As shown in Figure 1, there are numerous misconceptions among students and a considerable amount of students believe the misconceptions regarding the usage of antibiotics, which is also a type of medication that helps relieve pain during an infection (Choi & Kim, 2019). With these misconceptions in mind, many teenagers would take antibiotics and painkillers without hesitation or doubt.
Figure 2: Nonmedical Use of Prescription Drugs among Adolescents, Older vs. Younger Teens (McCabe et al., 2007).
Figure 2 depicts that when comparing the ages of teenagers, older teenagers have a greater likelihood of abusing prescription drugs compared to teenagers of younger age (McCabe et al., 2007).
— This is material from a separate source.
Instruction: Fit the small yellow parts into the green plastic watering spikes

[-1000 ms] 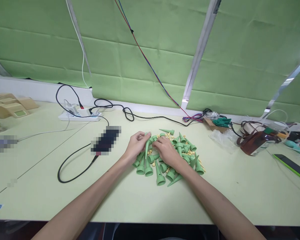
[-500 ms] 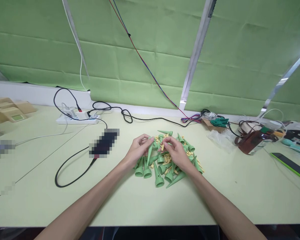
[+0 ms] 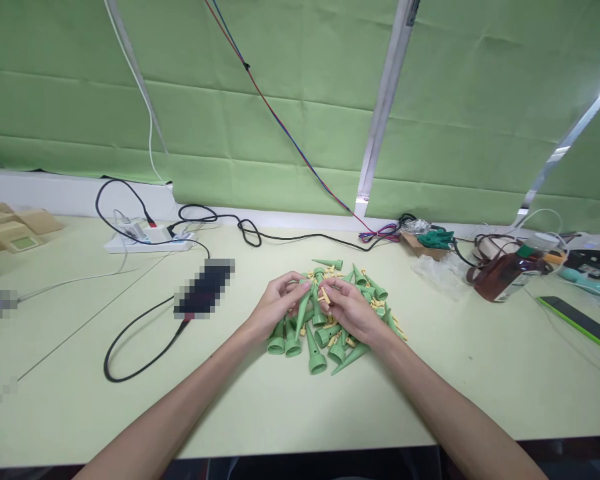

Once again, it is crucial especially in today’s society, for friends, family, teachers, and schools to cooperate to educate teenagers on the safe usage of medicines (Friedman, 2006). Although governments have been making efforts to initiate substance abuse education programs, they have not necessarily been effective (Sharma and Branscum, 2013). Thus, it is necessary for adults to come up with programs that would successfully inform students of the harms and risks of painkiller misuse. With awareness and education programs in place, it is possible to limit addiction and misuse of drugs.